Les autorités américaines ont brusquement fermé la Silicon Valley Bank, une institution financière populaire auprès des startups. Cette décision soudaine a déclenché une vague de panique sur le marché boursier. Le contrôle des dépôts de la banque a été confié à la Federal Deposit Insurance Corporation (FDIC), l’agence responsable de leur assurance.

Cette décision a entraîné une baisse de la Bourse de New York peu après son ouverture vendredi. Outre le rapport mensuel sur l’emploi montrant des signes de ralentissement du marché du travail, l’attention est restée concentrée sur le secteur bancaire et en particulier sur la Silicon Valley Bank.

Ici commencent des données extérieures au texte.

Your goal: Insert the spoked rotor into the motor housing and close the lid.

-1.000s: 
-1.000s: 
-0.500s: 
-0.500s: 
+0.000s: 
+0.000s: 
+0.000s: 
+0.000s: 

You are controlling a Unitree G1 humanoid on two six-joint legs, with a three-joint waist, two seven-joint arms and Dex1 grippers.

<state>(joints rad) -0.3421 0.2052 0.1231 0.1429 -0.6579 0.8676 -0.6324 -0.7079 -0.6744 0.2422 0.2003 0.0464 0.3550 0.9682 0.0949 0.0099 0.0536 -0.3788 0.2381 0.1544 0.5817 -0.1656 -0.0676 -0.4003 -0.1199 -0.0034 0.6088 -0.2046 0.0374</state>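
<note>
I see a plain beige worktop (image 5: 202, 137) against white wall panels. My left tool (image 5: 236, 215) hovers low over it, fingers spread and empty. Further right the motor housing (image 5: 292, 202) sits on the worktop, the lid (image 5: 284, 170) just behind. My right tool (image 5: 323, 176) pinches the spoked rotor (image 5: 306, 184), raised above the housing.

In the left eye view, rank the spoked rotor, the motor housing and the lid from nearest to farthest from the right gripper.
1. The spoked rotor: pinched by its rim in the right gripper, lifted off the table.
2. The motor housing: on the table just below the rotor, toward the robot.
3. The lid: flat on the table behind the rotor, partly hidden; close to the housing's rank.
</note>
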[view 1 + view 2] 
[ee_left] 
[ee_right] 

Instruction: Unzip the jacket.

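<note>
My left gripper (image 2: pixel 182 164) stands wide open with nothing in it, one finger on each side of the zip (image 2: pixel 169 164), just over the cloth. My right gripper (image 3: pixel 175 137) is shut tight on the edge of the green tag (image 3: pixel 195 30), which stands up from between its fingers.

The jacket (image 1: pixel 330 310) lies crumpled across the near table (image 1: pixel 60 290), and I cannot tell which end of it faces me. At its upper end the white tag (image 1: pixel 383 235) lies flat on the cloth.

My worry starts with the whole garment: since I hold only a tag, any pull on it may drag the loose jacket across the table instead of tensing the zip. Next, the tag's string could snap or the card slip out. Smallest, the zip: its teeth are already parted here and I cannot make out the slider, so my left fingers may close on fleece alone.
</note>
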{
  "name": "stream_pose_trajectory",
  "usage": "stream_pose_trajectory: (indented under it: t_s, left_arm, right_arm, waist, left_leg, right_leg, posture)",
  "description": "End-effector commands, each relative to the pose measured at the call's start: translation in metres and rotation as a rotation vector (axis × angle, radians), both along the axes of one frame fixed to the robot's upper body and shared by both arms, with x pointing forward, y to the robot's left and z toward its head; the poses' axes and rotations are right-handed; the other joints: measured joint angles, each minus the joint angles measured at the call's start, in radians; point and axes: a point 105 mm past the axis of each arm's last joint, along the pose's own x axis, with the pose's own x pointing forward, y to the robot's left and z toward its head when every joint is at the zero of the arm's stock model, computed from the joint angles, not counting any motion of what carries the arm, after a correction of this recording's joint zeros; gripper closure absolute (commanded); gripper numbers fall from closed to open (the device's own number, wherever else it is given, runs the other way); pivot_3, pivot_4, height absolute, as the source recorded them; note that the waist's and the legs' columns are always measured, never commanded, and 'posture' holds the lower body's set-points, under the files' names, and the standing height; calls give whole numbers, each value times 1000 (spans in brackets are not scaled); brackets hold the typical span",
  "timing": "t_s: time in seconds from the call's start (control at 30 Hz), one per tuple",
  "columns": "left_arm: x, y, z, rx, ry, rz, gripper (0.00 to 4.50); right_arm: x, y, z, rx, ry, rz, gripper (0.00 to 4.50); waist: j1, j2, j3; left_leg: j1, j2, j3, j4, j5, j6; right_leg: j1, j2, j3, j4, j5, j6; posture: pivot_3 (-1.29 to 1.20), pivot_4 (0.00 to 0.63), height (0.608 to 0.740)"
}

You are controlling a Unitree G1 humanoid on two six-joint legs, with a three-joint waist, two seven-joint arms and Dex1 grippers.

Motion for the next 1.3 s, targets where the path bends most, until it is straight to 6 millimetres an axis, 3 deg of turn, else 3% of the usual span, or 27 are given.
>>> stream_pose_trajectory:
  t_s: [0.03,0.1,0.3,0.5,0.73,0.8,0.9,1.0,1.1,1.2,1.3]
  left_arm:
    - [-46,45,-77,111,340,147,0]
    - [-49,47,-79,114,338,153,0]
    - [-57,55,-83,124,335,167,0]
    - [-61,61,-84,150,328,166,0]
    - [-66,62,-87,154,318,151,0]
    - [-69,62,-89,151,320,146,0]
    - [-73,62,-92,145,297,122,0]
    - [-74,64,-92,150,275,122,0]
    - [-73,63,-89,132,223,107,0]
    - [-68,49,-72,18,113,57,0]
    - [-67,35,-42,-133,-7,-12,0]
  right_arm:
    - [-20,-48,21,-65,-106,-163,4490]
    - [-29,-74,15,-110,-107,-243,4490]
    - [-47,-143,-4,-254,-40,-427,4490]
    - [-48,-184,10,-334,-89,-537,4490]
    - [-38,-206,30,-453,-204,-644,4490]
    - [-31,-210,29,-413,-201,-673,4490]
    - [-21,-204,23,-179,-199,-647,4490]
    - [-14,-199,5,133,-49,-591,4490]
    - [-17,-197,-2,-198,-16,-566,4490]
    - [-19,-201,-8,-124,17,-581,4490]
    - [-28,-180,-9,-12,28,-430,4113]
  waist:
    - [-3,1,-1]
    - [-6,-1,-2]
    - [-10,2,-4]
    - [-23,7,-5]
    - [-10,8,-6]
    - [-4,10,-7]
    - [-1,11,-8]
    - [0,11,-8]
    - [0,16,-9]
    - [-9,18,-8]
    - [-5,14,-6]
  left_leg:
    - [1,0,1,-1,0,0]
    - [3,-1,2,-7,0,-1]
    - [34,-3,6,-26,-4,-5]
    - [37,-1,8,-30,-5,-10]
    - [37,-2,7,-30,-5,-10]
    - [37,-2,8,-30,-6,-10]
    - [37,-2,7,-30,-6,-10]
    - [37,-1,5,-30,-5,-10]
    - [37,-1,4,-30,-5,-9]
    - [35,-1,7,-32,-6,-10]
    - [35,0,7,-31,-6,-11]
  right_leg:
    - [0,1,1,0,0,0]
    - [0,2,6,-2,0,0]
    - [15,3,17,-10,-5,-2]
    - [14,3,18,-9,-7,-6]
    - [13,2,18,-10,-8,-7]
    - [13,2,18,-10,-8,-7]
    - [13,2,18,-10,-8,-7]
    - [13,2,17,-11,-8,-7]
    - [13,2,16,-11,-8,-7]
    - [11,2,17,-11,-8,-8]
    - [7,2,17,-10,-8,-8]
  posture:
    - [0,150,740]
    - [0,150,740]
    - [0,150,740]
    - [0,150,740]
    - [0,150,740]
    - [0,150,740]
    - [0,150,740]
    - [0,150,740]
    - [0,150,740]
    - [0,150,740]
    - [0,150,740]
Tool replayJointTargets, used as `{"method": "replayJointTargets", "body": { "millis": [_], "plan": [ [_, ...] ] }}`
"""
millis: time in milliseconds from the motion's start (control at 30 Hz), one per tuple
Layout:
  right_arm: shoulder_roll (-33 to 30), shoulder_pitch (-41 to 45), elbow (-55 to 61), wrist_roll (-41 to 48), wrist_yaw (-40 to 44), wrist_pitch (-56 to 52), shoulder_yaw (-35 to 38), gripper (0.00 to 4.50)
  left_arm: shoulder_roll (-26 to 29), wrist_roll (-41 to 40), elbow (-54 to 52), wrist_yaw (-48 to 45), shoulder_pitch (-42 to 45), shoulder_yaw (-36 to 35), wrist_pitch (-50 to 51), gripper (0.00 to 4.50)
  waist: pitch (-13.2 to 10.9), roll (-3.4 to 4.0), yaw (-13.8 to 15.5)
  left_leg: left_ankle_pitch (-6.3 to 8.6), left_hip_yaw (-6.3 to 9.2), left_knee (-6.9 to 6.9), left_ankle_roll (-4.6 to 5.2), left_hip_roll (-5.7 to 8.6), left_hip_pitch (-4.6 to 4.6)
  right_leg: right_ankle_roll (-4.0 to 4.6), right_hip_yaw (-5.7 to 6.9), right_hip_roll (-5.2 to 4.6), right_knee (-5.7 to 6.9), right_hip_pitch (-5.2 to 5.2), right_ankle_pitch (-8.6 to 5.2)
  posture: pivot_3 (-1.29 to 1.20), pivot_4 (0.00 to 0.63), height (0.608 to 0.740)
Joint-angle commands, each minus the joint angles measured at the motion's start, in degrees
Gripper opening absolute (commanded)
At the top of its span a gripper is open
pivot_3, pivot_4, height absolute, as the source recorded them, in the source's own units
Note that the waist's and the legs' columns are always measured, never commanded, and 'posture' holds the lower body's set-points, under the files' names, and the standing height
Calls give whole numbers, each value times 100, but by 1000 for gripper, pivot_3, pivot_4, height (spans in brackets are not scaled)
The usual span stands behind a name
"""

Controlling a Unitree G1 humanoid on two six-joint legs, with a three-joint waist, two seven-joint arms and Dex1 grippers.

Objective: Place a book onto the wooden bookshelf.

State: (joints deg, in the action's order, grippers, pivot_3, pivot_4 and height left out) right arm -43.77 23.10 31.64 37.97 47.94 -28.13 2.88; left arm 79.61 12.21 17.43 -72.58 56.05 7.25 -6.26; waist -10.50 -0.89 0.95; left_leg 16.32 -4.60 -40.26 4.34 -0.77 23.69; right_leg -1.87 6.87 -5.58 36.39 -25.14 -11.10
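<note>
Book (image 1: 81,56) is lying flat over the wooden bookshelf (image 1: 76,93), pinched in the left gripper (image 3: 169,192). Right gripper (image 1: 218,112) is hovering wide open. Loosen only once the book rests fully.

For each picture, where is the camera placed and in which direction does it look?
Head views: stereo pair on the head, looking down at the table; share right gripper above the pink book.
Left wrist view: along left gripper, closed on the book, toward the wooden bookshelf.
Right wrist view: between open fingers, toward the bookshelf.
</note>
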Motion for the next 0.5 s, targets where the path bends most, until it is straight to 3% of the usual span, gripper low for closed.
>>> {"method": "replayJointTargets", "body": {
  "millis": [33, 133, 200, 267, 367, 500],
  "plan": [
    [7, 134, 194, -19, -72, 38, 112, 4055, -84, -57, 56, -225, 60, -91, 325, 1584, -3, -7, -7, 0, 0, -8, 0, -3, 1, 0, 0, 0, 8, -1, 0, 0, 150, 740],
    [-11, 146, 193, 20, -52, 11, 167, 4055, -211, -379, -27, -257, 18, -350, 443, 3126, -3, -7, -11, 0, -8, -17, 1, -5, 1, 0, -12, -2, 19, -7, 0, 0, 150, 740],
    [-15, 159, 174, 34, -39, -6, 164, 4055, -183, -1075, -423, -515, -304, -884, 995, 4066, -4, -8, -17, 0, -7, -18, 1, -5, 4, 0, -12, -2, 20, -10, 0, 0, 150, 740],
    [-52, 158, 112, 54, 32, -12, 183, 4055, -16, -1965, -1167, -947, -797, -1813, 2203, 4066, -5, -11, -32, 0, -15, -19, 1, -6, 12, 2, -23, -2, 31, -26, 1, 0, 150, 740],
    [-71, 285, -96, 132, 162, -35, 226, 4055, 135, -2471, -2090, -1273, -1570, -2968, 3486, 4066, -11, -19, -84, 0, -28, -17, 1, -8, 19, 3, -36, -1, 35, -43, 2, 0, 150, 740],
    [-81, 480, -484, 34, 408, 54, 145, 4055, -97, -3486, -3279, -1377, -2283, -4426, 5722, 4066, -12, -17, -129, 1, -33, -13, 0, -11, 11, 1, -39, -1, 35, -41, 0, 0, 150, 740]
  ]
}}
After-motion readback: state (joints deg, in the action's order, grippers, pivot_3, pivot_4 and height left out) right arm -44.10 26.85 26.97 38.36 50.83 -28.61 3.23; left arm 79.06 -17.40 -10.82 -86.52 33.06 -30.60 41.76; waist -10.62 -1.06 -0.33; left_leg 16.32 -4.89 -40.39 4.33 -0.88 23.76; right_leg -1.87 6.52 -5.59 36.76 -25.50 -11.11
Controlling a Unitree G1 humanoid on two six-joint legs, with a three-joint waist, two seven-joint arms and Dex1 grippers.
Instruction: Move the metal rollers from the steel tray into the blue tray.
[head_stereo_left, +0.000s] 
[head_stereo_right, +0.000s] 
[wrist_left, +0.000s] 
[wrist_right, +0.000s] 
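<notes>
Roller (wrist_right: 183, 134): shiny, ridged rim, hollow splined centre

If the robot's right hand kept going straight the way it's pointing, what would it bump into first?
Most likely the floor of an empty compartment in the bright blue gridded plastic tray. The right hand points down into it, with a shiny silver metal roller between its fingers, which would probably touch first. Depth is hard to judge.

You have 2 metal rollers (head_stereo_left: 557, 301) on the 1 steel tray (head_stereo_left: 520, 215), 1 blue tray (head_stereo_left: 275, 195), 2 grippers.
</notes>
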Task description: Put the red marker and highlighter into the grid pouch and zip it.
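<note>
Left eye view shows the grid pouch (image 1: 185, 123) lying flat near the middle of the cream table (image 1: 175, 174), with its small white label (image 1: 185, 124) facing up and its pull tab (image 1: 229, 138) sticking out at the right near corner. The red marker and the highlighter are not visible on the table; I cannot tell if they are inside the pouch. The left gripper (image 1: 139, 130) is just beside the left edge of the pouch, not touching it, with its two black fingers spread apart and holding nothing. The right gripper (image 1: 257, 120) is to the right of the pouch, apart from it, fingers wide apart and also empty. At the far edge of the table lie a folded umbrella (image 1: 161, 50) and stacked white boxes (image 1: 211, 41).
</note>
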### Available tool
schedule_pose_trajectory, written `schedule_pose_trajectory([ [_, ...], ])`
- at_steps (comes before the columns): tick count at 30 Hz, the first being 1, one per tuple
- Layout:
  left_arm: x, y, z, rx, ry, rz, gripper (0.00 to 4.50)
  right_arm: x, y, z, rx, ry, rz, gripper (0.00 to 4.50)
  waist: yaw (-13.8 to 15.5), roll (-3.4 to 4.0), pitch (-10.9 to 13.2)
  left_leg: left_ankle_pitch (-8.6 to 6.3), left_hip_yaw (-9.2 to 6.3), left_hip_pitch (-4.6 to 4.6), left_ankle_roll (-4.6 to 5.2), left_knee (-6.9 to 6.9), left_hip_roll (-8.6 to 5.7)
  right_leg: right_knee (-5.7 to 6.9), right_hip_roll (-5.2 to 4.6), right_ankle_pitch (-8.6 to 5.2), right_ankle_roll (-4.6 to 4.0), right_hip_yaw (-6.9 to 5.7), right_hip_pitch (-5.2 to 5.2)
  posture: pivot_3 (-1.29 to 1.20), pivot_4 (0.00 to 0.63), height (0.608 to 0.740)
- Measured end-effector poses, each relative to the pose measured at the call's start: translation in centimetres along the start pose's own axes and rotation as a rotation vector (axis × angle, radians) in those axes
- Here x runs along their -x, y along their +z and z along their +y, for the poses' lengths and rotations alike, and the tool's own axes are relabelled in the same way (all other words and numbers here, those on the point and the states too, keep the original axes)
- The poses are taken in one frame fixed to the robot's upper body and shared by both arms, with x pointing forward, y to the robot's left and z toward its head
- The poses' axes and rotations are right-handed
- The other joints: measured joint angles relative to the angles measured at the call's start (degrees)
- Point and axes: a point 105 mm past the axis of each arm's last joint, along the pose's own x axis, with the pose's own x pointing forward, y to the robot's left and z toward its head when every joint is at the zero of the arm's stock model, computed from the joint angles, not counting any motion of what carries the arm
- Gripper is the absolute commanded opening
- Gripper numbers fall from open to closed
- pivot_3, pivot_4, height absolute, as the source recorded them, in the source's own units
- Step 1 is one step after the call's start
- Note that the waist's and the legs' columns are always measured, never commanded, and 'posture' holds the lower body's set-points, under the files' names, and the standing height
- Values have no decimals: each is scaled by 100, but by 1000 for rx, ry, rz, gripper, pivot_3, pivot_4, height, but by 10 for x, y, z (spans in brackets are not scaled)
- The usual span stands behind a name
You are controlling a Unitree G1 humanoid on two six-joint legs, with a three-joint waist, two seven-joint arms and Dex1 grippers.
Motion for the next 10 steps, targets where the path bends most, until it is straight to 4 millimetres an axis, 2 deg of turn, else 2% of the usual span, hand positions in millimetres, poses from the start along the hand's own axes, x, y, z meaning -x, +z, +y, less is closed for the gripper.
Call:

Vers 15h05 GMT, le Dow Jones avait perdu 0,18 %, le Nasdaq avait chuté de 0,82 % et le S&P 500 de 0,49 %.

Sur le front macroéconomique, le département américain du Travail a signalé la création de 311 000 emplois en février, dépassant les 225 000 attendus. Cependant, le taux de chômage est passé de 3,4 % à 3,6 %, et l’augmentation moyenne des salaires de 0,2 % était inférieure aux 0,3 % projetés, indiquant un ajustement possible.

La Silicon Valley Bank, la banque privilégiée de l’industrie technologique, est en pleine tourmente depuis trois jours en raison de retraits massifs. L’action de la banque a été suspendue par le Nasdaq avant l’ouverture, en attendant une annonce. CNBC a rapporté que la banque ne parvenait pas à réaliser l’augmentation de capital annoncée plus tôt cette semaine et qu’elle discutait d’une possible reprise avec des acteurs majeurs de l’industrie.

Les problèmes de la Silicon Valley Bank ont également affecté d’autres banques de taille moyenne. Le profil de la banque est particulièrement préoccupant car sa clientèle est principalement composée de personnes fortunées et d’entreprises dont les dépôts dépassent les 250 000 dollars garantis par la FDIC.

Malgré l’atmosphère générale d’aversion au risque, le sentiment général est que cela ne déclenchera pas de panique parmi les grandes banques. Cependant, cette atmosphère a bénéficié aux obligations gouvernementales, considérées comme des actifs sûrs, entraînant une chute violente du rendement des bons du Trésor américain à 10 ans à 3,72 %, contre 3,90 % la veille.